◆ Problem requirements
Start at the line in the entries below that contains "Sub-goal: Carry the", stop at the line that contains "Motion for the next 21", and output exactly the lines in that span, both ends included.

┏━━

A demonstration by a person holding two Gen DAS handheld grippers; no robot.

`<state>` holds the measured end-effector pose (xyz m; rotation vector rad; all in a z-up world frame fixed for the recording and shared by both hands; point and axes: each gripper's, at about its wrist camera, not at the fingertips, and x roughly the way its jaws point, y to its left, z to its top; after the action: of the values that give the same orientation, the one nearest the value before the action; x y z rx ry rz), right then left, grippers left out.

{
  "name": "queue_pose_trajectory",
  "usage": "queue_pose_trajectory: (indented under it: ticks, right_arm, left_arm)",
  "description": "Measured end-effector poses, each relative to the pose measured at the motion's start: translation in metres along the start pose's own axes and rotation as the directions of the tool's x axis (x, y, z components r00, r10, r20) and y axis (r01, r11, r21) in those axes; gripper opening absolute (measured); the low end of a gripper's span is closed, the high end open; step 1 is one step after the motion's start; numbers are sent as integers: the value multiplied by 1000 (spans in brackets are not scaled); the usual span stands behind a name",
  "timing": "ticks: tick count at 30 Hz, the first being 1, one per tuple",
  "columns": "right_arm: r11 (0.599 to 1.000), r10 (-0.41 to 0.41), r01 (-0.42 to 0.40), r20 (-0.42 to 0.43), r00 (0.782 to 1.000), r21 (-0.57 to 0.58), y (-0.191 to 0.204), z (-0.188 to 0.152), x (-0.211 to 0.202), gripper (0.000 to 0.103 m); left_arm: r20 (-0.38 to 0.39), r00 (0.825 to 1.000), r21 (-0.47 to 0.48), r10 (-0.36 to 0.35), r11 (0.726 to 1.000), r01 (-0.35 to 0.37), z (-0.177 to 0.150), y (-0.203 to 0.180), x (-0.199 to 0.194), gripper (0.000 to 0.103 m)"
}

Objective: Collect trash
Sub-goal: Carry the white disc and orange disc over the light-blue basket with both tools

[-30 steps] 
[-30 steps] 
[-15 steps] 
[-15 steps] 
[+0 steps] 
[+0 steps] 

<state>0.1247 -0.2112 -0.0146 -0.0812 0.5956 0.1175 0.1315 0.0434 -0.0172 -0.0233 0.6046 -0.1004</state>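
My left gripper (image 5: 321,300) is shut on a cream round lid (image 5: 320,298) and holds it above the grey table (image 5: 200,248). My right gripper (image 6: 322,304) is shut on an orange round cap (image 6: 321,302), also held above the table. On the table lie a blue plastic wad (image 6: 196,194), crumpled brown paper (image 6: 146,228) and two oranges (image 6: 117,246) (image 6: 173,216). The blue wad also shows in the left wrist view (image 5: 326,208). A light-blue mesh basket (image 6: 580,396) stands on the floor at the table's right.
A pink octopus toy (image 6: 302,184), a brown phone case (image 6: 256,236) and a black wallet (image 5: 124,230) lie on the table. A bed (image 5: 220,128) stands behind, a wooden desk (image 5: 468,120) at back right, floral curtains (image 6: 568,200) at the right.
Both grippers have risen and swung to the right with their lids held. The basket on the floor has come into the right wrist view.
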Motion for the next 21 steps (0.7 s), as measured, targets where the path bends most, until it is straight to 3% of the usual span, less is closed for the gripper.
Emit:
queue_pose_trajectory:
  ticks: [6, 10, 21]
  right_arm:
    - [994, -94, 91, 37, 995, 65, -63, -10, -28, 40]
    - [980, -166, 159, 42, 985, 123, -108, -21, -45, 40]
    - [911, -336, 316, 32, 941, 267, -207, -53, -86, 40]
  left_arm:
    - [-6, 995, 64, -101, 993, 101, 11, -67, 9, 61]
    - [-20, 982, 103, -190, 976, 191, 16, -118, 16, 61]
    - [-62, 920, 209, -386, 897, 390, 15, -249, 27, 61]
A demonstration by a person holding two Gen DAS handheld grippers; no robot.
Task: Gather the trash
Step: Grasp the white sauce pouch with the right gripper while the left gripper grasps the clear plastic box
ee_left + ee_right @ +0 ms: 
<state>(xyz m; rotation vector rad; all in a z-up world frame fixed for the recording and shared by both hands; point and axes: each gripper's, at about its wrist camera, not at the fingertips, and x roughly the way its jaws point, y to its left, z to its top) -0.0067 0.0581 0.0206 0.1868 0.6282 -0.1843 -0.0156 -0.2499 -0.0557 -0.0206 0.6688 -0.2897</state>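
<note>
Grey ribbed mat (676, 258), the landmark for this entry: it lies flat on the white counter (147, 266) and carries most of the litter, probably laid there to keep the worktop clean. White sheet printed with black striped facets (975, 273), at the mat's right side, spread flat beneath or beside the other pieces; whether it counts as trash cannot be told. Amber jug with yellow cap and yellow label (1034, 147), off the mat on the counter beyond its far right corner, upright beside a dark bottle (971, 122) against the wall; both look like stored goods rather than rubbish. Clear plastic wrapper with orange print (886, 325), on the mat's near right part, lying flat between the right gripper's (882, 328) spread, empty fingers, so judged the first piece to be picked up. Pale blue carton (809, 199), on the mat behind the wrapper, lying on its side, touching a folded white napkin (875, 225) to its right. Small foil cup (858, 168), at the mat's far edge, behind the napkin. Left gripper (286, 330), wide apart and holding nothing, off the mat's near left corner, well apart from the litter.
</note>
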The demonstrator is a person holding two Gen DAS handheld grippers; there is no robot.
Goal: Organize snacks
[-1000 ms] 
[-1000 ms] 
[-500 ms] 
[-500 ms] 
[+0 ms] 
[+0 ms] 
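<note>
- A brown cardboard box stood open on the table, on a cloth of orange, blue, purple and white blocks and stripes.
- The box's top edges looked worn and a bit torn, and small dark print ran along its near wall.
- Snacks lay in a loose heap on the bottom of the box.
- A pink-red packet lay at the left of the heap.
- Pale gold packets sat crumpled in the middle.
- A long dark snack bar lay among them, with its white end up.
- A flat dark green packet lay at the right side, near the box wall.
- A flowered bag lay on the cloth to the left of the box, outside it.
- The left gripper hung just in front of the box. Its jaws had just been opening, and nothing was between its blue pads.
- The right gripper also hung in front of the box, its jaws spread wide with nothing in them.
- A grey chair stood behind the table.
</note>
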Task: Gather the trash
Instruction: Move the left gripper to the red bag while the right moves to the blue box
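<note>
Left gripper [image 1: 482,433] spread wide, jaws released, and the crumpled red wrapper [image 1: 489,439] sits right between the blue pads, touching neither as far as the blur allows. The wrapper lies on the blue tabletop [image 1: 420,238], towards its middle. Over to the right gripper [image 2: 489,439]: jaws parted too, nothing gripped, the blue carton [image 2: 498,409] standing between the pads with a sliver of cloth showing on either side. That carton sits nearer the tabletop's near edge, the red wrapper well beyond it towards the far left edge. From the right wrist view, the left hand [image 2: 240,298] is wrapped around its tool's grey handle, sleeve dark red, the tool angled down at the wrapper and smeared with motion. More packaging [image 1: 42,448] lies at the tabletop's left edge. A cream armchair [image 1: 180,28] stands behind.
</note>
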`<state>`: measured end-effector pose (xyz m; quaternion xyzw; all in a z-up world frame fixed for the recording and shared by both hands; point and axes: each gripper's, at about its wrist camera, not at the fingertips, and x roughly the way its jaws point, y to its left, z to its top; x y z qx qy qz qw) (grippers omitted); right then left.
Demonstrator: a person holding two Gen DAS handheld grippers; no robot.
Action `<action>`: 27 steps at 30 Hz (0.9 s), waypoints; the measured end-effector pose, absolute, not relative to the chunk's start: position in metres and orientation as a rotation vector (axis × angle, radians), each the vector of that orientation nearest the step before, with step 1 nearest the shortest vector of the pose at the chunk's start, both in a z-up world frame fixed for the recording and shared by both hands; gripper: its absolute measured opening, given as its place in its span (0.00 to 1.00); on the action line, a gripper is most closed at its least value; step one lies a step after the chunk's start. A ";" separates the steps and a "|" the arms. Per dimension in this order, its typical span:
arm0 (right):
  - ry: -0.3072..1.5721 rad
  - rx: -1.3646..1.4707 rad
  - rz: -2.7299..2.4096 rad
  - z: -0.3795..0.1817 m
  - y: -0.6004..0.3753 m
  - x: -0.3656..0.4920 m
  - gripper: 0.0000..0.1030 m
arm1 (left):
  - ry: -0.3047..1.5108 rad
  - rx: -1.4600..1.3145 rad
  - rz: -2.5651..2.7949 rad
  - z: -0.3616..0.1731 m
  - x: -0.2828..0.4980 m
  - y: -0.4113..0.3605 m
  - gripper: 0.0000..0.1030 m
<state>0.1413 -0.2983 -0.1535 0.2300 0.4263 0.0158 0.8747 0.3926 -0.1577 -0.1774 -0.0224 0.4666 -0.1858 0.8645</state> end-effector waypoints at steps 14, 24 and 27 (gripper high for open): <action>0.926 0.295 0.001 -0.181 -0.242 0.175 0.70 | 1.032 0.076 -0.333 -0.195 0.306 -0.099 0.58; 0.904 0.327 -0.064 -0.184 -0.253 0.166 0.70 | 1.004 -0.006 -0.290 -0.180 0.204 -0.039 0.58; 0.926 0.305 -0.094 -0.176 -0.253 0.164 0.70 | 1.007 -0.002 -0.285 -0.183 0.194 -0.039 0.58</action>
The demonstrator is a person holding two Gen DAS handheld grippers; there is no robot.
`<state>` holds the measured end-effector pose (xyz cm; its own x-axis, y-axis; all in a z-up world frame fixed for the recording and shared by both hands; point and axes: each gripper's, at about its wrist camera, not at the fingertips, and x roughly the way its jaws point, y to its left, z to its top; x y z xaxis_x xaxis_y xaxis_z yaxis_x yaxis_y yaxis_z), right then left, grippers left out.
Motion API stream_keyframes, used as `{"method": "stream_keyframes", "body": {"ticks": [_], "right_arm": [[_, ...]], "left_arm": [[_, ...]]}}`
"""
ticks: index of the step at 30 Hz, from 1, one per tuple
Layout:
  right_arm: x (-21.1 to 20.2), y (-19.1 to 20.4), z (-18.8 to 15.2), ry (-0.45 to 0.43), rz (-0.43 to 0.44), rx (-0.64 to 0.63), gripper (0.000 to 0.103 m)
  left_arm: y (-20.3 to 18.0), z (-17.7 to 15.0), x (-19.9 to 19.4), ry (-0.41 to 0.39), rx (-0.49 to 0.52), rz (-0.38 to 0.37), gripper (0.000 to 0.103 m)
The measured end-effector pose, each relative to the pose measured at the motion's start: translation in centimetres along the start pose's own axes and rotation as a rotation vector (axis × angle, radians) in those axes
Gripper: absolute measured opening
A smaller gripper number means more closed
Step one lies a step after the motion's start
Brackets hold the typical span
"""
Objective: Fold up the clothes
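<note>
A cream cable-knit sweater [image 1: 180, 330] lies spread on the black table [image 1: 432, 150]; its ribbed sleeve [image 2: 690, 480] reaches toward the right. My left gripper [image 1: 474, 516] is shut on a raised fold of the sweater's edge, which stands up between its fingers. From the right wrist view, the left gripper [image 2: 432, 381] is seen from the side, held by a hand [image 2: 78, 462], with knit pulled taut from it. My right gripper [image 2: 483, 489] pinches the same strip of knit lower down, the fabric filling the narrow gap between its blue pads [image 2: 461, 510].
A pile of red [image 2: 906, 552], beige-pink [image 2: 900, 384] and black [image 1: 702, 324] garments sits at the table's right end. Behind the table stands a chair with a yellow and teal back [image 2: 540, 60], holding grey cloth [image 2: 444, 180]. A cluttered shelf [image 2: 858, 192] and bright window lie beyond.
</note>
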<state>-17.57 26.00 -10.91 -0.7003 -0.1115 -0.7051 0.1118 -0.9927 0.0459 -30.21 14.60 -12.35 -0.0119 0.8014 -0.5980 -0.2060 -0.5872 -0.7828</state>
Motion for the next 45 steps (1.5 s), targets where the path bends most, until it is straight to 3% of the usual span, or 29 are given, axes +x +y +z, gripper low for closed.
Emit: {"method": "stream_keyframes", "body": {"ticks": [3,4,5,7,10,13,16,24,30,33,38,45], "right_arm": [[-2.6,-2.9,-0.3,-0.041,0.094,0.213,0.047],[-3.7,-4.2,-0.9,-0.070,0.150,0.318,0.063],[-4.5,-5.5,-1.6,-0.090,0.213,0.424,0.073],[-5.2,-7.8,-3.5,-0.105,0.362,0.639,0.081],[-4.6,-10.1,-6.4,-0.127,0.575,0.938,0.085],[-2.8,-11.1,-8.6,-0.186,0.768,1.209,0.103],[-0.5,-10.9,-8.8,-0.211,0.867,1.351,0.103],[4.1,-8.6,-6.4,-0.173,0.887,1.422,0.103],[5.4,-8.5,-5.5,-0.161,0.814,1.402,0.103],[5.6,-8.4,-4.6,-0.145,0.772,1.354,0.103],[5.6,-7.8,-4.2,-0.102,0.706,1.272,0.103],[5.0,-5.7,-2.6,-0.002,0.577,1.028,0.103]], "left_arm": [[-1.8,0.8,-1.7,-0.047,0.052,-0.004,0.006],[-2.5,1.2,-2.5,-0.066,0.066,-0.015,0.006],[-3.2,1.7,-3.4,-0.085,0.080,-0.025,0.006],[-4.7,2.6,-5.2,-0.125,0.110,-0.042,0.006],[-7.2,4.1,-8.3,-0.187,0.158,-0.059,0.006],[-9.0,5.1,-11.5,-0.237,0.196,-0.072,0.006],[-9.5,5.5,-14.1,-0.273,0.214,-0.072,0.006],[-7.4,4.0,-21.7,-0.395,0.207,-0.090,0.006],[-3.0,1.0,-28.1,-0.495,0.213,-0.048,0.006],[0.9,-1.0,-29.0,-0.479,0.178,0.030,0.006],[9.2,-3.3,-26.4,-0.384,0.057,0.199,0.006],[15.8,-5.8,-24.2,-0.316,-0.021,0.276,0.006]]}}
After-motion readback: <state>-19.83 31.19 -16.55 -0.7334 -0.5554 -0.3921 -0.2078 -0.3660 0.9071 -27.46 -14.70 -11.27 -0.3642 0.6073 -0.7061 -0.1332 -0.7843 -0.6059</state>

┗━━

◆ Output for this task
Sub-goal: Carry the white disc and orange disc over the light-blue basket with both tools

[-30 steps] 
[-30 steps] 
[-15 steps] 
[-15 steps] 
[+0 steps] 
[+0 steps] 

<state>0.1247 -0.2112 -0.0146 -0.0812 0.5956 0.1175 0.1315 0.0434 -0.0172 -0.0233 0.6046 -0.1004</state>
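My left gripper (image 5: 321,300) is shut on a cream round lid (image 5: 320,298) and holds it above the grey table (image 5: 200,248). My right gripper (image 6: 322,304) is shut on an orange round cap (image 6: 321,302), also held above the table. On the table lie a blue plastic wad (image 6: 196,194), crumpled brown paper (image 6: 146,228) and two oranges (image 6: 117,246) (image 6: 173,216). The blue wad also shows in the left wrist view (image 5: 326,208). A light-blue mesh basket (image 6: 580,396) stands on the floor at the table's right.
A pink octopus toy (image 6: 302,184), a brown phone case (image 6: 256,236) and a black wallet (image 5: 124,230) lie on the table. A bed (image 5: 220,128) stands behind, a wooden desk (image 5: 468,120) at back right, floral curtains (image 6: 568,200) at the right.
Both grippers have risen and swung to the right with their lids held. The basket on the floor has come into the right wrist view.
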Motion for the next 21 steps (0.7 s), as measured, targets where the path bends most, until it is straight to 3% of the usual span, less is closed for the gripper.

There is nothing else to add to the answer.